Creamy Paprika Salmon
WW POINTS AND NUTRITIONAL INFORMATIONServes 4WW = 12 points or 591 cals, 26.5g fat, 57.3g carbs, 32.8g protein
Servings 4
Ingredients
- For the salmon
- 1/2 tbsp olive oil
- 2 large salmon fillets raw
- 2 tsp each paprika and oregano
- 1/2 tsp garlic granules
- 1/4 tsp cayenne pepper
- Salt and pepper
- For the sauce
- 1 red onion peeled and finely sliced
- 2 red peppers reseeded and sliced
- 4 garlic cloves peeled and finely chopped
- 2 tsp each paprika and oregano
- Pinch of cayenne pepper and crushed chillies
- 2 tbsp tomato purée
- 1 vegetable stock cube made up with 400ml boiling water
- 100 ml elmlea single cream
- 30 g Parmesan
- 4 balls of frozen spinach
- Juice of 1/2 lemon
- Handful of fresh basil roughly chopped
- Salt and pepper
- To serve
- Basmati rice
- Greens of your choice I use either green beans or broccoli - add extra cals for greens of your choice
Instructions
- In a bowl add all the ingredients for the salmon. Stir to combine and pop into the air fryer for 12 minutes on 180c (or in the oven for 15 minutes on 200c).
- If you are having rice, pop it on to cook now.
- While the salmon and rice are cooking you can get on with the sauce.

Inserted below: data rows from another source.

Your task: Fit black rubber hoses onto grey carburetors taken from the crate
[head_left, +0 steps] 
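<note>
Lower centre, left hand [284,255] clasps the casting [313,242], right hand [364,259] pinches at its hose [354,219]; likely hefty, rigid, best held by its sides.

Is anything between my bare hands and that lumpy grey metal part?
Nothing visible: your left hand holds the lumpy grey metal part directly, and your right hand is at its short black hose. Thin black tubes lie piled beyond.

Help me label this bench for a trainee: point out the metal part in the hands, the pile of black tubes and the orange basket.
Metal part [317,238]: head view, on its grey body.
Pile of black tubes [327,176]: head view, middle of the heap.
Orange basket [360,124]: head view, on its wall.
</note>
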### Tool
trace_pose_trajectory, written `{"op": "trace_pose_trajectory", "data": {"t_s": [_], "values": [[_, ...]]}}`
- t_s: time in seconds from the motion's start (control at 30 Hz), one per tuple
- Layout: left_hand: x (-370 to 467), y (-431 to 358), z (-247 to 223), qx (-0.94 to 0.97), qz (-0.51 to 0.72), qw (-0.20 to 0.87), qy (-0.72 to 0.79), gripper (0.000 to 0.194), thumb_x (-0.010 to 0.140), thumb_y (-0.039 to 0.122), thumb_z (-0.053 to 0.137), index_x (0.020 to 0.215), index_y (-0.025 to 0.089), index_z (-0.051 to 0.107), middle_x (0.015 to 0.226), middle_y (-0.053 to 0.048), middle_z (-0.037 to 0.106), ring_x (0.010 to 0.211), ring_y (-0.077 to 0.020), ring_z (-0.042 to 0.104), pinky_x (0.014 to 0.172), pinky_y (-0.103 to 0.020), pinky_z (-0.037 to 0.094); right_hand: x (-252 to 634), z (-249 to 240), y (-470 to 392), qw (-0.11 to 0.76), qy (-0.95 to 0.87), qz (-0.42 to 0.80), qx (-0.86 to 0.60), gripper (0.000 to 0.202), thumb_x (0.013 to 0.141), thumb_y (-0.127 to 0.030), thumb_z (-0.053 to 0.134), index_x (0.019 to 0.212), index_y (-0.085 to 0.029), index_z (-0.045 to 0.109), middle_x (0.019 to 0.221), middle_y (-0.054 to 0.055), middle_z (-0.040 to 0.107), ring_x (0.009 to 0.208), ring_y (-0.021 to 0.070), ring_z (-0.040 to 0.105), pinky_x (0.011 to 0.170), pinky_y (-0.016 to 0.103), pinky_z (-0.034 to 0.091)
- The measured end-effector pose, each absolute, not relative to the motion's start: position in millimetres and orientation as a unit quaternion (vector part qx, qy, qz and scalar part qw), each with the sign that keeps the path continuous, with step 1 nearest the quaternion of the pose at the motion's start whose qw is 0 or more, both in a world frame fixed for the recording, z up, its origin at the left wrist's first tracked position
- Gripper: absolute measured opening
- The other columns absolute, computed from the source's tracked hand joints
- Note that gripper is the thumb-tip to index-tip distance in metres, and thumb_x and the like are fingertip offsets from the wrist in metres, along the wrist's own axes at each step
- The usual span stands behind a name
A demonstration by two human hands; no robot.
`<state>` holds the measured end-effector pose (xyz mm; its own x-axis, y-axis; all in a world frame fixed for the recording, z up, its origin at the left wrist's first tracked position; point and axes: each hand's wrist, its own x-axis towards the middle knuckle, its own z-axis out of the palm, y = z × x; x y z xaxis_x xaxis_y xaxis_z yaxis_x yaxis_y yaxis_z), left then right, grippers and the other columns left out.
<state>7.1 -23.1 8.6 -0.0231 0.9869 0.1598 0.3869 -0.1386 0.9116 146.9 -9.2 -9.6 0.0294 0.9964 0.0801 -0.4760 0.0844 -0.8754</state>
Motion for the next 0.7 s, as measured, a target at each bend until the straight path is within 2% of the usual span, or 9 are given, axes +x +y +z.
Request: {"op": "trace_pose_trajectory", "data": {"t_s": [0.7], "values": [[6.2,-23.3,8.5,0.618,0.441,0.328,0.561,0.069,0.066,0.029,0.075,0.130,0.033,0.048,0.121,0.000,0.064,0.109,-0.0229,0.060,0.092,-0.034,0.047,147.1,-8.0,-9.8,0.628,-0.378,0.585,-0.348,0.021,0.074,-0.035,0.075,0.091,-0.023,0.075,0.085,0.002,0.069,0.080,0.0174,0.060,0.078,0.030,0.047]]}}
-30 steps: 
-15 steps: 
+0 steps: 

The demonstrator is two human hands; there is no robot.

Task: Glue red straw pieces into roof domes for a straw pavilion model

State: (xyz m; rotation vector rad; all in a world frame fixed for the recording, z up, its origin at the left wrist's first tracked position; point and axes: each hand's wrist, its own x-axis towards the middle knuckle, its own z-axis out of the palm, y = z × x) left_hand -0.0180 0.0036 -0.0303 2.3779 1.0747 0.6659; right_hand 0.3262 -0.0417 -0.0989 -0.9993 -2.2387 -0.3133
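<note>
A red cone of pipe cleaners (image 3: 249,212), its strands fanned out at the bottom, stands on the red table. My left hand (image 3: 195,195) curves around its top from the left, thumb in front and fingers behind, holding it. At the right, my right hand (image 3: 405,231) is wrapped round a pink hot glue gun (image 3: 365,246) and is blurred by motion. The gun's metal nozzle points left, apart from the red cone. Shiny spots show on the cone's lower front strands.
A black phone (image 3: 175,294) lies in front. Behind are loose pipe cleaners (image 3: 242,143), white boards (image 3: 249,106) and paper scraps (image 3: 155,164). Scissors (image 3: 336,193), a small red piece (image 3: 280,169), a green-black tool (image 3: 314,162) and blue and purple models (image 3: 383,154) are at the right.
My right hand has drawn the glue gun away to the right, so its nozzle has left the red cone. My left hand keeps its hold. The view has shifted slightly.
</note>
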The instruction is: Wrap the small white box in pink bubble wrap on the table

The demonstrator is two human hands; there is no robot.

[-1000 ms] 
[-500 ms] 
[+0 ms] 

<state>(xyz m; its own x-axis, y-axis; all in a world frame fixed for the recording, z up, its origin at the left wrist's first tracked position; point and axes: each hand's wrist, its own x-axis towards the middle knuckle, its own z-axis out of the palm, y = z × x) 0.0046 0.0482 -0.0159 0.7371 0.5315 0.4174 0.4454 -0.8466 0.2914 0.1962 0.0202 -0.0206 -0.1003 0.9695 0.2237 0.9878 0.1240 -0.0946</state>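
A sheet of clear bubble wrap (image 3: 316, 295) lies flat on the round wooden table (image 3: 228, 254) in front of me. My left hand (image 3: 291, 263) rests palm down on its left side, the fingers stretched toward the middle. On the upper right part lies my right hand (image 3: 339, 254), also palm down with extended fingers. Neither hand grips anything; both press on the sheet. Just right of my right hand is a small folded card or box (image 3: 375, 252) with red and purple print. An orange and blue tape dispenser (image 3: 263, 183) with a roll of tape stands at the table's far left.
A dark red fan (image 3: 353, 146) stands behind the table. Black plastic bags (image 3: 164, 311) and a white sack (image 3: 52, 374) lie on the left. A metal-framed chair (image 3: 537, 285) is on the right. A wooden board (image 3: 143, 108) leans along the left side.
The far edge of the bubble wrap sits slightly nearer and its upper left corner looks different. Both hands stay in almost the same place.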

Take a large pan, spray with 1kal and then add the red onion. Season with salt and pepper and fry for 3-4 minutes until the onions start to soften.

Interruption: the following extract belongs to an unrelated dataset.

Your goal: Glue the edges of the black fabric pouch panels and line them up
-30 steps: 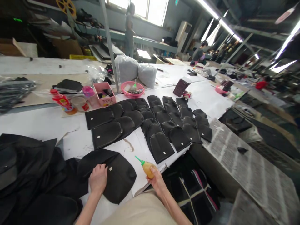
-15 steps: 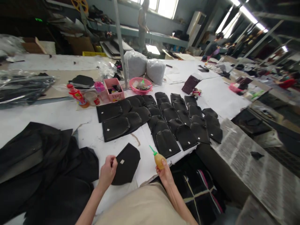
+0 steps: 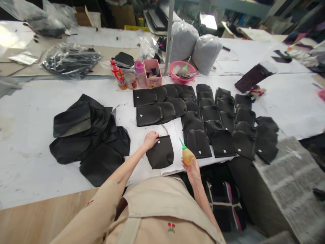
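Observation:
A single black fabric piece [image 3: 161, 154] with a small white tag lies on the white table before me. My left hand [image 3: 151, 139] grips its upper left edge with bent fingers. In my right hand [image 3: 190, 165] is a squeeze bottle [image 3: 188, 156] of amber liquid, its green nozzle pointing up and left, to the right of the piece. Overlapping black pieces [image 3: 198, 142] lie in rows beyond and to the right, several with white tags. On the left lies a loose heap of black fabric [image 3: 101, 162].
Behind the rows stand a red bottle [image 3: 118, 75], a pink box [image 3: 153, 82], a pink basin [image 3: 183, 80] and a metal pole [image 3: 169, 37]. Grey striped cloth [image 3: 291, 179] lies at right. Bundled dark fabric [image 3: 223, 203] sits below the table edge.
The view has tilted down and turned left. The piece at my left hand has turned so its straight edge faces away from me. My right hand still holds the bottle.

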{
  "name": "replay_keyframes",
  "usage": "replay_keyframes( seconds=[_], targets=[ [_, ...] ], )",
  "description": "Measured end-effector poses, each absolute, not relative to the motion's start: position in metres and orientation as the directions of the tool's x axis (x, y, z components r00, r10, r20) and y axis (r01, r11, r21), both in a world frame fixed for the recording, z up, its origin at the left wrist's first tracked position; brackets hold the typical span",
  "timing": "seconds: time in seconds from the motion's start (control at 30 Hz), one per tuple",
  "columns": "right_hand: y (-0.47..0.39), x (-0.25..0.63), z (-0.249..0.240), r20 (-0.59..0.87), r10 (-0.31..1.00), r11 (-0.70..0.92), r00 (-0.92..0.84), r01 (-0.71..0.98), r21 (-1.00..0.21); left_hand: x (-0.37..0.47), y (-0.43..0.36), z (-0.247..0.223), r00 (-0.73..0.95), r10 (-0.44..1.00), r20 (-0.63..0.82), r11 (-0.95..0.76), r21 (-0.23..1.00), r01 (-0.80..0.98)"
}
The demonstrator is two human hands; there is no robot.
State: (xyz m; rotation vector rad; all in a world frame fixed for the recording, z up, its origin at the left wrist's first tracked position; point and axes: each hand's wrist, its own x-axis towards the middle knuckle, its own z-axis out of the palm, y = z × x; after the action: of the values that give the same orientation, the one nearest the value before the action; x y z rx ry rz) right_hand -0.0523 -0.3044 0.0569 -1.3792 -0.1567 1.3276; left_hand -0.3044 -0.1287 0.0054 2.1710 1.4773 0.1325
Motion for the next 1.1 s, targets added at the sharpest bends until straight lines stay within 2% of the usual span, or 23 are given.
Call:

- Next add the peppers and garlic and fry for another couple of minutes.
- Add 1 tsp each of paprika and oregano along with the tomato purée and and fry for another minute, then add 200ml of the veg stock. Bring to a boil and then reduce to a simmer.

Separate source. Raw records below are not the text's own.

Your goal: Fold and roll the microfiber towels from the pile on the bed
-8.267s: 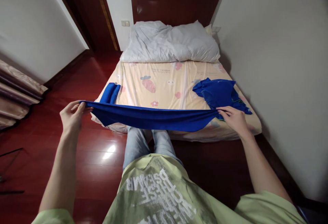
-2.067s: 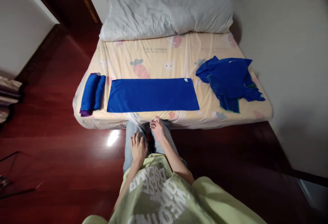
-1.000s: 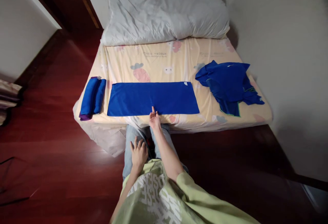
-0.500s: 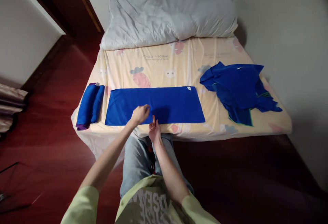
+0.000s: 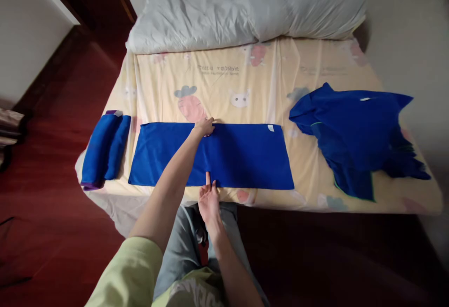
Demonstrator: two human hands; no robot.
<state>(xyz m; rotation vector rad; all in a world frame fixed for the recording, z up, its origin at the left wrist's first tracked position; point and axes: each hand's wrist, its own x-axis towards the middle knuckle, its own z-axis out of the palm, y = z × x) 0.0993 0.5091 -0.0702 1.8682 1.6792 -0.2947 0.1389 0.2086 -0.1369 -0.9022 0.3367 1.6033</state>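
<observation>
A blue towel (image 5: pixel 252 157) lies flat in a long rectangle on the bed, with a small white tag near its far right corner. My left hand (image 5: pixel 205 126) reaches over it and touches the middle of its far edge, fingers pointing right and partly bent. At the near edge, my right hand (image 5: pixel 209 200) is palm up, its index finger stretched onto the towel and the other fingers loosely curled. A shallow crease runs across the cloth between my hands.
Folded blue and purple cloths (image 5: pixel 107 150) lie at the bed's left side. A crumpled blue garment (image 5: pixel 361 134) with green edging spreads on the right. Grey-white bedding (image 5: pixel 245 12) is heaped at the back of the patterned bed sheet (image 5: pixel 217 82). Red floor (image 5: pixel 45 157) surrounds the bed.
My left hand has moved forward from above the towel's middle to its far edge. My right hand stays at the near edge. The view has come closer to the bed.
</observation>
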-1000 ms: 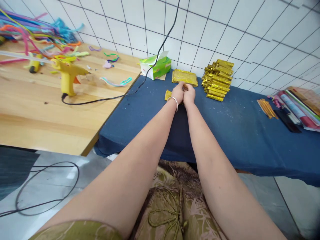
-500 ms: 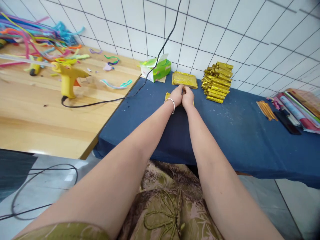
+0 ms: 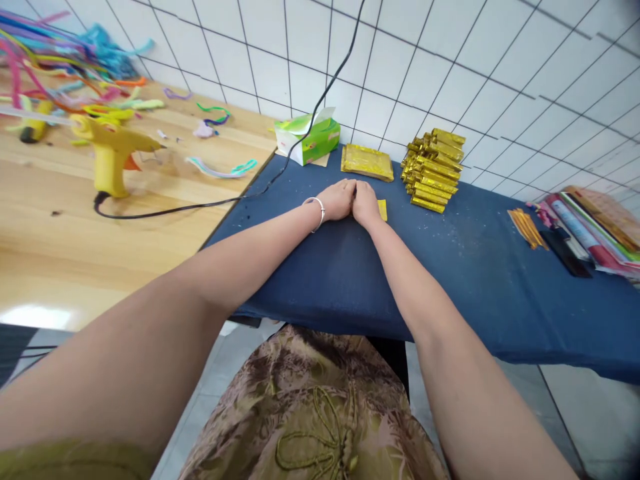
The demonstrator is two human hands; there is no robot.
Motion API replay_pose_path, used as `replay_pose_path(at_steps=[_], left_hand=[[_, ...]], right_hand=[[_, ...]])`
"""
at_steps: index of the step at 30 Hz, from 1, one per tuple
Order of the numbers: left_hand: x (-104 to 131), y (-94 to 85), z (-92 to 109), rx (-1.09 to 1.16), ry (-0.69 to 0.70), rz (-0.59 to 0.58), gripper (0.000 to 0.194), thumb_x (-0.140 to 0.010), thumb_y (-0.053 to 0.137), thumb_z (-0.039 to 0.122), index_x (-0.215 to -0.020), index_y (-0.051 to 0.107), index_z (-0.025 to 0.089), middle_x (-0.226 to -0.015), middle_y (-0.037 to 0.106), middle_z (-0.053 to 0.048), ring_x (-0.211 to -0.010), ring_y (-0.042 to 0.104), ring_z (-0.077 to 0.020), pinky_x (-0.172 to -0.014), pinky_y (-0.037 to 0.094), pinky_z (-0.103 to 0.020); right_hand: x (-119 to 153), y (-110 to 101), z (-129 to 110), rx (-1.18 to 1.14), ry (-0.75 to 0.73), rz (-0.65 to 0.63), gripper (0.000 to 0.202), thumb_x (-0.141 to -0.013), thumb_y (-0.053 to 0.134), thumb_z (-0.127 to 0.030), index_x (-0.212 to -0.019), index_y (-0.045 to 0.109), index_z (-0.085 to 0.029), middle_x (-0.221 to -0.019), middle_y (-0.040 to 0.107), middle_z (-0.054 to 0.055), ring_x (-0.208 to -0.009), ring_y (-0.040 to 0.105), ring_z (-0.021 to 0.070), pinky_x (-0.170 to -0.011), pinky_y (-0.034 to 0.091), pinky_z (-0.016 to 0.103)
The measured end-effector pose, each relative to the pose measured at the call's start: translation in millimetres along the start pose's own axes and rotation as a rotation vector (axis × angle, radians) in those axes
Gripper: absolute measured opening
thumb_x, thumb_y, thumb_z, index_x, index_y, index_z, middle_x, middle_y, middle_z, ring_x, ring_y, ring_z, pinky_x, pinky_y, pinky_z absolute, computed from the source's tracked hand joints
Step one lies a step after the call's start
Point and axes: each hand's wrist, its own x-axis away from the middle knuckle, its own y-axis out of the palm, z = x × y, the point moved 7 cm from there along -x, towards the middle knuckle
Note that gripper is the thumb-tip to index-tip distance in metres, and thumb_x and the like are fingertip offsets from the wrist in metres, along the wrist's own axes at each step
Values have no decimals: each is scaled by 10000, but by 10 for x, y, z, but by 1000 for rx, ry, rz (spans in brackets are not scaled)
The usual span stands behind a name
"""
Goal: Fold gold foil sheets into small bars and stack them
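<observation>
My left hand (image 3: 338, 199), with a silver bangle at its wrist, lies against my right hand (image 3: 366, 203) on the blue cloth. The fingers of both are curled closed and meet over a sheet of gold foil paper (image 3: 383, 210). Only its right edge shows beside my right hand; the rest is covered by the hands. Just behind them lies a flat stack of gold foil paper (image 3: 367, 163). To the right stands a pile of narrow folded gold foil strips (image 3: 433, 170).
A green tissue box (image 3: 315, 140) stands at the back. On the wooden table (image 3: 150, 260) at left are a yellow glue gun (image 3: 111, 155), its black cord crossing the cloth, and coloured pipe cleaners (image 3: 65, 53). Orange-brown sticks (image 3: 527, 229) and a dark flat case (image 3: 565, 253) lie at right.
Both hands have come slightly nearer to me and left, away from the flat stack. My left forearm has swung outward to the left. The gold sheet's right edge now shows beside my right hand.
</observation>
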Motion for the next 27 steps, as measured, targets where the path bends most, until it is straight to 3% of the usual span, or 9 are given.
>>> replay_pose_path(at_steps=[6,14,20,27], left_hand=[[82,9,-198,-164,-94,-92,510,-920,264,355,-1357,321,98,-1419,369,-140,-1346,284,-236,-1090,231,-401],[111,8,-202,-199,-76,-139,546,-934,220,401,-1399,292,125,-1472,290,-110,-1367,232,-238,-1098,200,-403],[117,-7,-187,-148,-43,-102,503,-927,287,350,-1375,348,130,-1453,326,-122,-1358,250,-250,-1094,201,-408],[137,-64,-215,-140,-26,-136,449,-922,305,275,-1349,392,164,-1440,358,-99,-1343,291,-220,-1085,228,-379]], right_hand=[[36,42,-41,112,-175,-131,303,-883,328,-239,-1093,532,-160,-1121,571,119,-1074,501,246,-964,383,440],[154,-117,27,182,-340,-338,458,-905,317,-304,-1292,436,-89,-1368,429,162,-1291,351,247,-1092,258,428],[203,-180,25,144,-351,-324,454,-922,303,-319,-1316,434,-135,-1375,434,131,-1281,375,220,-1096,264,432],[230,-244,-6,171,-332,-279,433,-906,279,-198,-1287,473,-132,-1319,492,119,-1249,414,201,-1079,306,407]])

- Keep adding the stock as the sauce starts to reduce and thicken. Season with salt and pepper.
- Once the stock has started to reduce and thicken add the cream, parmesan and spinach. Simmer until the spinach has combine into the sauce.
- Finally add a squeeze of lemon juice, the basil and a pinch of crushed chillies if you like it with a little heat. Simmer on a low heat until everything is ready.
- Cook your greens just before the sauce is ready and, at the same time add the salmon to the sauce.
- Serve your rice and greens with your lovely creamy paprika salmon.
- Enjoy!
Absolutely delicious! So tasty, creamy and filling. My husband asked for seconds 🤣
Ah glad you both liked it Marissa!
Just made this for dinner, delicious thank you.
I love your recipes
So glad you enjoyed it Joan!
This was lovely I made it with chicken. The sauce is so good, would also be nice as a pasta sauce
It would be lovely as a pasta sauce too! Glad you enjoyed Emma x
Love love loved the Creamy Paprika Salmon Laura. Been sharing your link with my friends last few days.
Well impressed and I hope life is treating you well.
Nichole
So glad you enjoyed it Nichole!
Loved this recipe, I have added it to my favourite’s list
Lovely! Can I freeze a portion??
Lovely! Can I freeze a portion??
Hi Ketron, yes absolutely, if possible I’d remove the portion you want to freeze before you add the cream and add then when you reheat.